On Wednesday, China sent a warning to its companies to be on the lookout for American hackers. And there has been plenty of that too: in documents released by Edward Snowden, the former NSA contractor, there was evidence of American efforts to hack into the systems of Huawei, the Chinese telecoms giant, and military and leadership targets.
Telecommunications networks are prime targets for hackers, and the system in Guam is particularly important to China because military communications often piggyback on commercial networks.
Tom Burt, the executive who oversees Microsoft’s threat intelligence unit, said in an interview that the company’s analysts — many of them veterans of the National Security Agency and other intelligence agencies — found the code “while investigating hacking activity that affected a US port”. When tracking the breach, they found other networks that were hit, “including some in the telecommunications industry in Guam.”
Microsoft published a blog post on Wednesday with detailed pointers on the code to enable critical infrastructure operators to take preventative measures.
In a coordinated announcement, the NSA published a technical report on Chinese intrusions into critical American infrastructure.
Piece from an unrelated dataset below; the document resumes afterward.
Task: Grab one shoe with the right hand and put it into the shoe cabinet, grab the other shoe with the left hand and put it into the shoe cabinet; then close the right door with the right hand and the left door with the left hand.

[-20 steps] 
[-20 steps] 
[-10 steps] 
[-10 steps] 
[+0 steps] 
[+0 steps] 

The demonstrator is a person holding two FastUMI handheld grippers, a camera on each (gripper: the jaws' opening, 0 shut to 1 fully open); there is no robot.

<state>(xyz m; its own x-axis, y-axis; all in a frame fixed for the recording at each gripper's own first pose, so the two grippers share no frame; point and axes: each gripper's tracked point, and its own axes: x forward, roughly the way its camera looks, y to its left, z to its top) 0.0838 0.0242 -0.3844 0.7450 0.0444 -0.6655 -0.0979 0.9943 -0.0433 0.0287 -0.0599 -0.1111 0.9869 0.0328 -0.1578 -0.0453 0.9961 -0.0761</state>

The US report described a wide range of threats of Chinese origin.
The Biden administration is racing to enforce newly created minimum cybersecurity standards for critical infrastructure. Following a Russian ransomware attack on the Colonial pipeline in 2021, which resulted in the interruption of the flow of gasoline, diesel and jet fuel on the east coast, the government used authorities from the Transportation Security Administration – which regulates pipelines – to force the Private sector public services follow a number of cybersecurity mandates.
A similar process is underway for water supplies, airports and soon to be hospitals, all of which have been targeted by hackers in recent times.
The National Security Agency report is part of a relatively new move by the US government to quickly publish this data in hopes of shutting down Chinese operations. In recent years, the United States generally withheld this information – sometimes classifying it – and shared it with only a few select companies or organizations. But this almost always ensured that hackers could stay well ahead of the government.
In this case, it was the focus on Guam that particularly caught the attention of officials who are assessing China’s capabilities — and willingness — to attack or suffocate Taiwan. Xi ordered the People’s Liberation Army to be able to take the island by 2027. But CIA Director William J. Burns told Congress that the order “does not mean he has decided to conduct an invasion.”
In the dozens of simulated US exercises conducted over the past few years to map out what such an attack would look like, one of China’s first anticipated moves would be to cut US communications and weaken US responsiveness. Thus, the exercises foresee attacks on satellites and terrestrial communications, especially around US installations where military means would be deployed.
None is bigger than Guam, where Andersen Air Force Base would be the launching point for many of the Air Force’s missions to help defend the island, and a Navy port is crucial for American submarines.